▶ _PROBLEM_
Extract every line of the material that holds the string "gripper".

▶ _DATA FOR THIS EXERCISE_
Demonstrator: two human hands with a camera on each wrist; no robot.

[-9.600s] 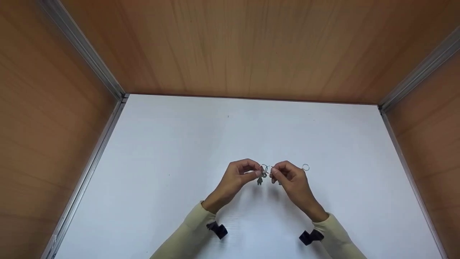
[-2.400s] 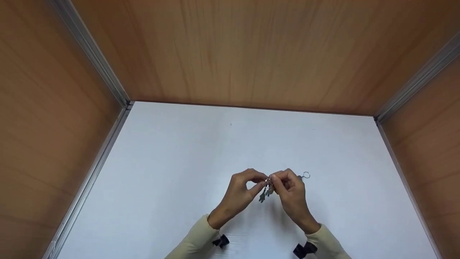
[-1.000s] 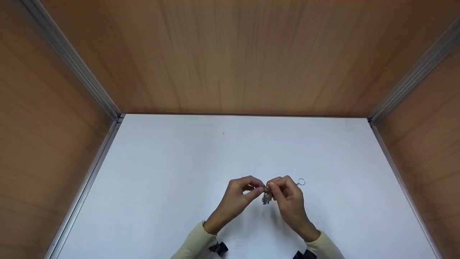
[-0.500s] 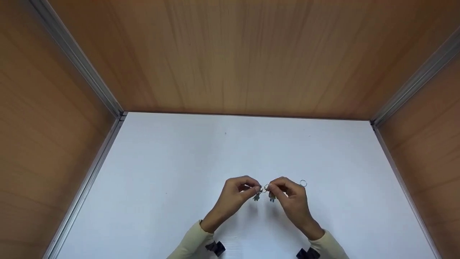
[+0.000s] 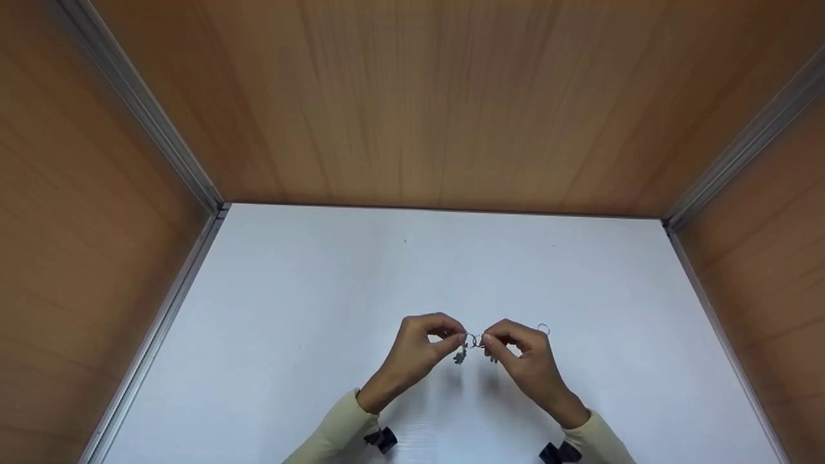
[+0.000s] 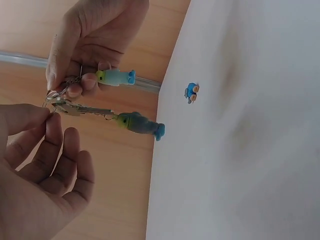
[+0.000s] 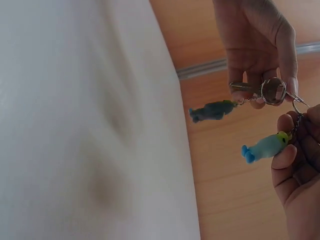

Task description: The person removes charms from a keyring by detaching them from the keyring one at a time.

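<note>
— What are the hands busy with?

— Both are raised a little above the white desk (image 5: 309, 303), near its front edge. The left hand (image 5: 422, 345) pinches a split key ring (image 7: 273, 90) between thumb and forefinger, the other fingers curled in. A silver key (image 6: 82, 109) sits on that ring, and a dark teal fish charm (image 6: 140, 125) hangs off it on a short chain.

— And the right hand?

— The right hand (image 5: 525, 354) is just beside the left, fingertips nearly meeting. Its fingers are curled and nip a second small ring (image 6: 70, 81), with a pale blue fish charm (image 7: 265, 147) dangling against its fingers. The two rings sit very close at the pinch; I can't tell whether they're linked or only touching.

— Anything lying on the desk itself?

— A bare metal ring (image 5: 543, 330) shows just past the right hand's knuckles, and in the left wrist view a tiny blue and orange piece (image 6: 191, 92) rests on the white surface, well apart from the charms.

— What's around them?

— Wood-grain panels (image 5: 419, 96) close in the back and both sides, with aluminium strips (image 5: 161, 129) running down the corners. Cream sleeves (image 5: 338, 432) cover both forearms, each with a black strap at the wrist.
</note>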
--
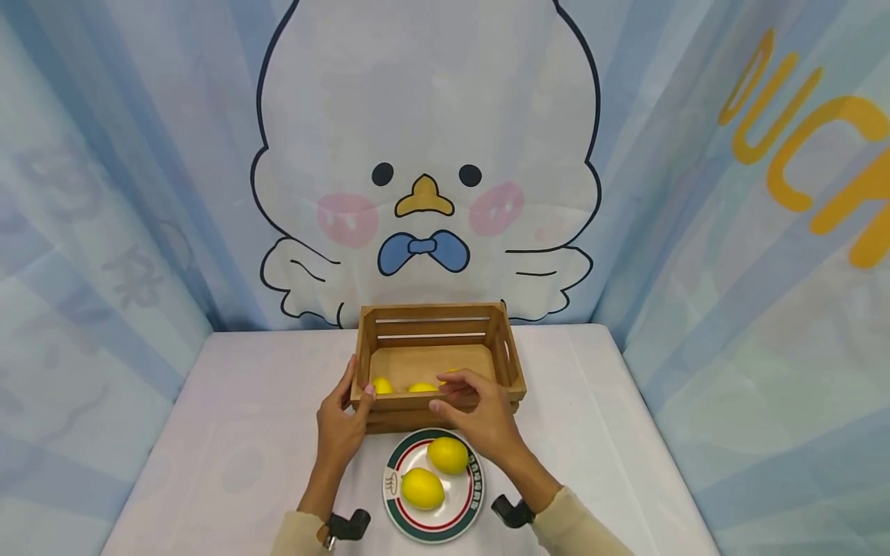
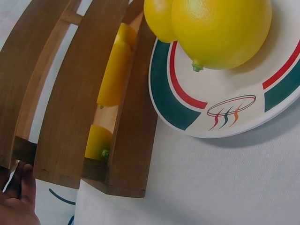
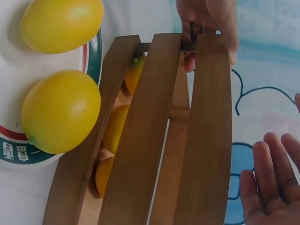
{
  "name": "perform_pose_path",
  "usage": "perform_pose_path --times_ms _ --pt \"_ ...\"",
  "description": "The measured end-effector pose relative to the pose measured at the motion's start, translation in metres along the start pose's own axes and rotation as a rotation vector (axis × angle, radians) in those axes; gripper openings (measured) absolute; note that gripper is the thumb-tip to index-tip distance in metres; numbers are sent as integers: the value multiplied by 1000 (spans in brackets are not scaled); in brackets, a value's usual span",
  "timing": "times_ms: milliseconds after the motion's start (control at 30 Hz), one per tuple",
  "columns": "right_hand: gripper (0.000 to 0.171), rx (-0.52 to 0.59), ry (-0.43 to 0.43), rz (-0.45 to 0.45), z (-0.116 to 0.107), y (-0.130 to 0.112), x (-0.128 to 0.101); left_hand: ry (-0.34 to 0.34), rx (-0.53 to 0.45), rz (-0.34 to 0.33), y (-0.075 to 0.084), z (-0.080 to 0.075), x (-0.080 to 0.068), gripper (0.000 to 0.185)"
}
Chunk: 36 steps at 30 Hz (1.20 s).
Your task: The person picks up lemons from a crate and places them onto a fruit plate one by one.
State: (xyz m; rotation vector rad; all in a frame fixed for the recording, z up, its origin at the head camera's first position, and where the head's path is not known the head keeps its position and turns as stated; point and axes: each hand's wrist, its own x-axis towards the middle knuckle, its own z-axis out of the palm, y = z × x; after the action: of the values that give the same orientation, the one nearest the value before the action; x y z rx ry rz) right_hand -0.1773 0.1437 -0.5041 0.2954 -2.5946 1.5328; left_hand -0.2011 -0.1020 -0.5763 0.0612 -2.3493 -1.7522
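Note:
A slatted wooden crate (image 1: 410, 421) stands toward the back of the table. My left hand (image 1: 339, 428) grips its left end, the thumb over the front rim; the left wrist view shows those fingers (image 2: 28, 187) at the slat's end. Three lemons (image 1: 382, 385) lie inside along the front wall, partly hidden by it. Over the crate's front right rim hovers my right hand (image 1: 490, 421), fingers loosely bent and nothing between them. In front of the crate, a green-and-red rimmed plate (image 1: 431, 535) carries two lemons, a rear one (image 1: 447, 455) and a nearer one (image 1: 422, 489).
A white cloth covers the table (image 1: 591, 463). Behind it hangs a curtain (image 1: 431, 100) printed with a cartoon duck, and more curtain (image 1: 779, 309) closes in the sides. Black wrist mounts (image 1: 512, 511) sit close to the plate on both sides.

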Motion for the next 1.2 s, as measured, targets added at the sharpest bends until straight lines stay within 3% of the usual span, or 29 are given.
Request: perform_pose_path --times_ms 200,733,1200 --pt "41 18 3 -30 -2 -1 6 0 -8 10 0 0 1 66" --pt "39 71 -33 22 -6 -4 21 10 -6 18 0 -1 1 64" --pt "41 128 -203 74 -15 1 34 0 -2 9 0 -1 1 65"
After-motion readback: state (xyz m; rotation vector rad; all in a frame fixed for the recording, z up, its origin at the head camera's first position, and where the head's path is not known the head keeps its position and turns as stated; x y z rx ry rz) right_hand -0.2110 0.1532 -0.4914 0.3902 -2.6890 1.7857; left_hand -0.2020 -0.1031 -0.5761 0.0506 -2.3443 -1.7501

▶ _OUTPUT FOR THIS TASK_
  "description": "The measured end-effector pose relative to the pose measured at the motion's start, translation in metres along the start pose's own axes and rotation as a rotation vector (axis × angle, radians) in those axes; gripper openings (measured) absolute; note that gripper is the thumb-tip to index-tip distance in metres; numbers are sent as integers: the value multiplied by 1000 (spans in brackets are not scaled); in brackets, a value's usual span",
  "columns": "right_hand: gripper (0.000 to 0.171), rx (-0.52 to 0.59), ry (-0.43 to 0.43), rz (-0.45 to 0.45), z (-0.116 to 0.107), y (-0.130 to 0.112), x (-0.128 to 0.101); left_hand: ry (-0.34 to 0.34), rx (-0.53 to 0.45), rz (-0.34 to 0.33), y (-0.075 to 0.084), z (-0.080 to 0.075), x (-0.080 to 0.068), gripper (0.000 to 0.185)"

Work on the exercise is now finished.